In Dave King’s accomplished debut novel, the ha-ha’s no laughing matter either. It’s on the grounds of a convent in some unnamed Midwestern city, and it’s a dangerous opportunity for army veteran Howard Kapostash, the grounds-keeper, to go right over the edge. He may thrill to feeling airborne on his riding mower as he climbs the ha-ha’s bank, but at its height he risks toppling into the traffic of the highway below. He’s got his reasons to risk it though.

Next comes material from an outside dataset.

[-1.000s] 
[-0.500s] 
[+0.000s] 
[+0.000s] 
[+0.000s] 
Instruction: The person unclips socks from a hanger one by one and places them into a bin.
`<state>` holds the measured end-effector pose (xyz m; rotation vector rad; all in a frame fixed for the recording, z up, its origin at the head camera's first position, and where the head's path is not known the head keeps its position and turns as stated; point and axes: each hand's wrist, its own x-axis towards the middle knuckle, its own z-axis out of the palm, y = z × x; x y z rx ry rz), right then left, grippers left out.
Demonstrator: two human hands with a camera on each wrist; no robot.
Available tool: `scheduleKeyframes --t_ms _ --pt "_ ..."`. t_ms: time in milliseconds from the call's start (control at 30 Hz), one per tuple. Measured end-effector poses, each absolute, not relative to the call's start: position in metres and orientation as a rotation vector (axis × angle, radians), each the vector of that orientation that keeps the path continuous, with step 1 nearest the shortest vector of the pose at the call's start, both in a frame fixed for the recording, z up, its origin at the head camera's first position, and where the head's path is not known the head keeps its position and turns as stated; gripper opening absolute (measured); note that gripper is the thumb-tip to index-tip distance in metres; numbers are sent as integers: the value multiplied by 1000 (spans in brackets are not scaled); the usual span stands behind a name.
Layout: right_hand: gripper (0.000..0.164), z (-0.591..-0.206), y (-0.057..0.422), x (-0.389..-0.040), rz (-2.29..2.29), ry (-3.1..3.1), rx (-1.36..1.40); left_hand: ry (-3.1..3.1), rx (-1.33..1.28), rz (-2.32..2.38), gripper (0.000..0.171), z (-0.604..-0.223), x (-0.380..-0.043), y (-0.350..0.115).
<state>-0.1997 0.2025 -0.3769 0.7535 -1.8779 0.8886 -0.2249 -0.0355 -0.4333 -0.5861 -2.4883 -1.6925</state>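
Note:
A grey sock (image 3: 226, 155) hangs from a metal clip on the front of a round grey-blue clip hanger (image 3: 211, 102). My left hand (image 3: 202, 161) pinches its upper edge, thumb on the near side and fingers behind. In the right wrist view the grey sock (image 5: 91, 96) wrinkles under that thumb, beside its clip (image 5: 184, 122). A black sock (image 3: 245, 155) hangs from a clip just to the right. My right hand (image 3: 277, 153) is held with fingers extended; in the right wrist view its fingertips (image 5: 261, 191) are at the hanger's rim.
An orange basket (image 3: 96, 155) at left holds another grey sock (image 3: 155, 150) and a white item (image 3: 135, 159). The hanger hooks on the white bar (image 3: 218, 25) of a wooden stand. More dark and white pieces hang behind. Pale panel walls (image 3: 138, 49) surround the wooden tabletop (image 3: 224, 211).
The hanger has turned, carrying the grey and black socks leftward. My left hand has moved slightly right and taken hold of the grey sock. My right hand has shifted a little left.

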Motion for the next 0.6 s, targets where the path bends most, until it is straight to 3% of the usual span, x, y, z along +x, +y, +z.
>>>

Back when Howie was drafted at the age of 18, and only 16 days into his tour of Vietnam, his guiding lieutenant (who was stoned) wandered off to look at a flower and stepped on a land mine, which killed the lieutenant, injured another soldier, and sent Howie (also stoned) flying, then crashing with a hematoma in his left temporal lobe. He was in a coma. Then he was in rehab, but he gave up on therapy when he failed to make real progress after years of trying. Today, decades later, he’s off the acid he used to drop, but he still can’t remember properly (anomia), he still can’t read or write properly (alexia), and he still can’t speak properly (the product of adynamia). He also suffers from a deep dislike of confrontation and “emotional volatility” — a distinct disadvantage for this self-described “king of control.” Weightless on that convent’s John Deere (and toying with suicide on that ha-ha) is about the one thrill the guy’s got left in life. It sure beats having to handle Sylvia Mohr.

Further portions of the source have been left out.